- TASK GOAL:
Answer with the exact lines of the following material from the one containing "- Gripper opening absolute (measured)" through the one containing "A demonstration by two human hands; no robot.", both end lines included.

+ + +

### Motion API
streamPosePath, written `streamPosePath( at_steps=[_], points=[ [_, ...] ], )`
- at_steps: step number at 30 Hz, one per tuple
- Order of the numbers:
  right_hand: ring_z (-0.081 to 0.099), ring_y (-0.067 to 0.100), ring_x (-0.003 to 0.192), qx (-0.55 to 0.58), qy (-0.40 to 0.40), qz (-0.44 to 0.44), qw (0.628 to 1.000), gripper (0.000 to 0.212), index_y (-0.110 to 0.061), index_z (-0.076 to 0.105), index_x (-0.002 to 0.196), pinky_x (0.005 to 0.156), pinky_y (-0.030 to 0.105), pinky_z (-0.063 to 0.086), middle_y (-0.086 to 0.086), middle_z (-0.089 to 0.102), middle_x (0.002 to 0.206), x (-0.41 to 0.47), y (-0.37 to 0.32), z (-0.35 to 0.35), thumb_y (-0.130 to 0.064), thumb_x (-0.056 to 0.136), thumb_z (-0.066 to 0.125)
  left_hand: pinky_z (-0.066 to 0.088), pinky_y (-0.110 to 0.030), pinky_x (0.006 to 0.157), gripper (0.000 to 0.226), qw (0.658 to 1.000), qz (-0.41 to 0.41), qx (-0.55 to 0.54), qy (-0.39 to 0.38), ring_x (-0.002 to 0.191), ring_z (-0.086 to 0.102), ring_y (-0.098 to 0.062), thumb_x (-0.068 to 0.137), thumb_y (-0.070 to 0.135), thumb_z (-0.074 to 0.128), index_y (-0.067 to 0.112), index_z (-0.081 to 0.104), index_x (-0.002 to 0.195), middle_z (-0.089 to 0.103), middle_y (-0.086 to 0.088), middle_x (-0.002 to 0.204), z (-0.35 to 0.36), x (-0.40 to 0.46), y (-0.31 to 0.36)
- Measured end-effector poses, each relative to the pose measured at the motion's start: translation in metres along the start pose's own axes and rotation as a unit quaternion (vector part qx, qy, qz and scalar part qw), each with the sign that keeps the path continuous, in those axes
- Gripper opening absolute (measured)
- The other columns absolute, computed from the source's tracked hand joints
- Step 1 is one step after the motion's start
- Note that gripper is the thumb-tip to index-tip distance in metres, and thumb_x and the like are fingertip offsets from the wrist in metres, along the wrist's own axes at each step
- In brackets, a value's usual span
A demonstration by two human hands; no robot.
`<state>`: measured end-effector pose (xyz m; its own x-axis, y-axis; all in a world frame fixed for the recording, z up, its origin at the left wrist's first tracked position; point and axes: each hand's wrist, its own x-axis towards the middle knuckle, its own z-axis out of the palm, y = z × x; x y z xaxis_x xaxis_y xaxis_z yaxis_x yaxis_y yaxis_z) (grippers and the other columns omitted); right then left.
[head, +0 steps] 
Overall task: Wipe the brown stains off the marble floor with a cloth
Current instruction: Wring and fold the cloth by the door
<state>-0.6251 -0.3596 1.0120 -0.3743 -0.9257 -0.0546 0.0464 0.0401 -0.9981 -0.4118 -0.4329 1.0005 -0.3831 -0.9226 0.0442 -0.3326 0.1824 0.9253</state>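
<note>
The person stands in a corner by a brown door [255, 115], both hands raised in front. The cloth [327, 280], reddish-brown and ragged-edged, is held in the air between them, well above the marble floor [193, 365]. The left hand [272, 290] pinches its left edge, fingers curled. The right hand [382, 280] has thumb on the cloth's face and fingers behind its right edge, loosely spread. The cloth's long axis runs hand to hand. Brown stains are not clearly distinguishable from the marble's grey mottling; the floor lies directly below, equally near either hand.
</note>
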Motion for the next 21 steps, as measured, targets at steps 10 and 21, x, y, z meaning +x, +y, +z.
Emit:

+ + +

- ANSWER TO THE PROBLEM:
- Gripper opening absolute (measured)
- The other columns absolute, computed from the source's tracked hand joints
- Step 1 is one step after the motion's start
- Note that gripper is the thumb-tip to index-tip distance in metres, and thumb_x and the like are fingertip offsets from the wrist in metres, along the wrist's own axes at each step
- In brackets, a value's usual span
A demonstration by two human hands; no robot.

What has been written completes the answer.